Embryonic BPA Exposure Causes Liver Disease in Generations of Fish
1:30 pm US Eastern Time
Slides & Resources
Embryonic BPA Exposure Causes LIver Dsease in Multiple Generations of Fish, Presentation 12/8 by Sourav Chakraborty
Chakraborty S, Dissanayake M, Godwin J, Wang X, Bhandari RK. Ancestral BPA exposure caused defects in the liver of medaka for four generations. Sci Total Environ. 2022 Sep 26:159067. doi: 10.1016/j.scitotenv.2022.159067. Epub ahead of print. PMID: 36174697.
In this webinar, Sourav Chakraborty of the University of North Carolina Greensboro discussed his new publication, Ancestral BPA Exposure Caused Defects in the Liver of Medaka for Four Generations.
Bisphenol A (commonly known as BPA) is one of the most widely produced chemicals in the world. It is used in hard plastics, food and beverage containers, receipts, dental sealants and more. BPA mimics estrogen activity, interfering with the hormonal systems of humans and other animals.
In this study, researchers found that when embryonic medaka fish were exposed to BPA, the grand-offspring developed fatty liver disease, as did two subsequent generations, without further exposure.
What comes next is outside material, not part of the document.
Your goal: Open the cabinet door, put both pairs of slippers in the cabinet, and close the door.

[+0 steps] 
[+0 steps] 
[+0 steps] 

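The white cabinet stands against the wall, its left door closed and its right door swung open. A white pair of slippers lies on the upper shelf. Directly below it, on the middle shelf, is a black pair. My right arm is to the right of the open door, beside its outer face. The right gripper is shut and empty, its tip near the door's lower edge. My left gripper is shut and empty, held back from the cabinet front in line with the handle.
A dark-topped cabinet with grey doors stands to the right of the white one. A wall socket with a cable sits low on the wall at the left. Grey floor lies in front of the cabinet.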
Adult females were most affected.
Sarah Howard of Healthy Environment and Endocrine Disruptor Strategies (HEEDS) moderated the discussion.
Sourav Chakraborty, M.S., is a Ph.D. candidate in the Bhandari laboratory at the University of North Carolina Greensboro. He completed his Master of Science degree in Biology from Southeast Missouri State University. His research is focused on mechanisms underlying the epigenetic inheritance of bisphenol A-induced non-alcoholic fatty liver disease (NAFLD). He is taking molecular, cellular, transcriptome & methylome sequencing, and bioinformatic approaches to unravel epigenetic and genetic processes associated with the onset and progression of transgenerational NAFLD in medaka fish liver.
This webinar was sponsored by the EDC Strategies Partnership, which is co-chaired by Sharyle Patton (Commonweal Biomonitoring Resource Center), Jerry Heindel and Sarah Howard (Environmental Health Sciences' Healthy Environment and Endocrine Disruptor Strategies HEEDS), Genon Jensen (Health and Environment Alliance, HEAL), and Kristin Schafer (Commonweal CHE, Collaborative on Health and the Environment). To see a full list of past calls and webinars related to EDCs and listen to or view recordings, please visit our partnership page.
This webinar was also part of the Young EDC Scientists Showcase (YESS) webinar series, sponsored by the Healthy Environment and Endocrine Disruptor Strategies (HEEDS) Mentoring Working Group and coordinated by the Collaborative on Health and the Environment (CHE). This series features speakers in the early stages of their careers, such as PhD students, post-docs, and other early-career researchers who study endocrine disrupting chemicals (EDCs).